_ABOUT THIS TASK_. In the material below, find the line containing "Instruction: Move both" and the line containing "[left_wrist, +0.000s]". Output those two lines and all lines between them exactly, without pictures.

_PROVIDED MATERIAL_.
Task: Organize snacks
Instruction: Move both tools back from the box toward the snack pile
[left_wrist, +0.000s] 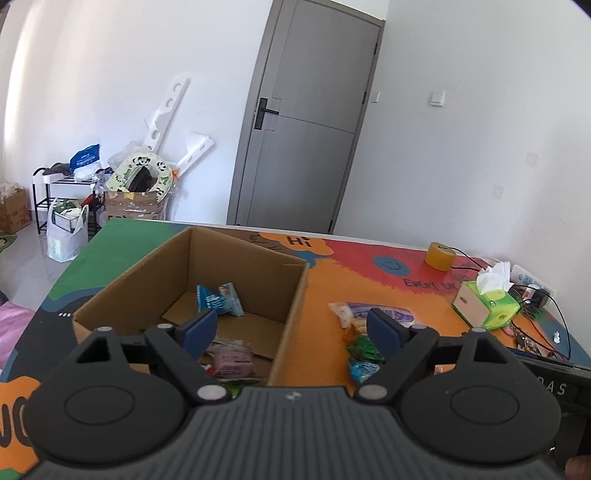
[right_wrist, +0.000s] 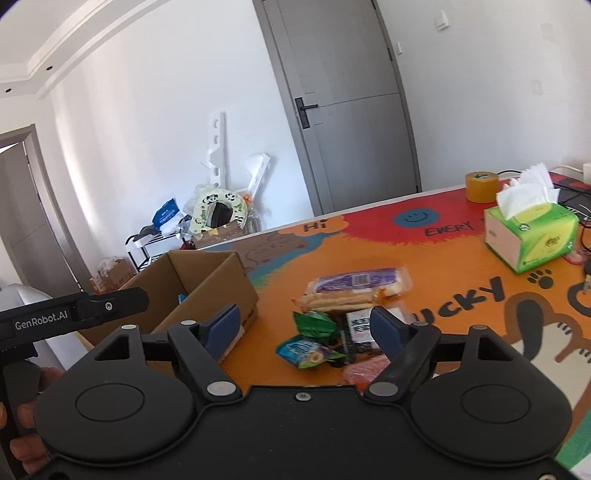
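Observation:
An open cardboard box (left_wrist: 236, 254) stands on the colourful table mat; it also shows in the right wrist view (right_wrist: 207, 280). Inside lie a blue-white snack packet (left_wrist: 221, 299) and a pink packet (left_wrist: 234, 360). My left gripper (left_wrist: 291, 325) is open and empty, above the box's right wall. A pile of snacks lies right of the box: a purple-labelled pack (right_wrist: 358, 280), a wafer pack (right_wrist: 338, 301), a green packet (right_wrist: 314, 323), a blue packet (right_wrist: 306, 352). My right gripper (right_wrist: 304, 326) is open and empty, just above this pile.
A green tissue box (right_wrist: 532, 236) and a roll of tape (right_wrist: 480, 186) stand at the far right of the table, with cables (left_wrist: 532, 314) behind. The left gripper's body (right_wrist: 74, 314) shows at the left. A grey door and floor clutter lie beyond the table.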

_OUTPUT OF THE EXERCISE_.
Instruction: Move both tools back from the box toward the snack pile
[left_wrist, +0.000s] 

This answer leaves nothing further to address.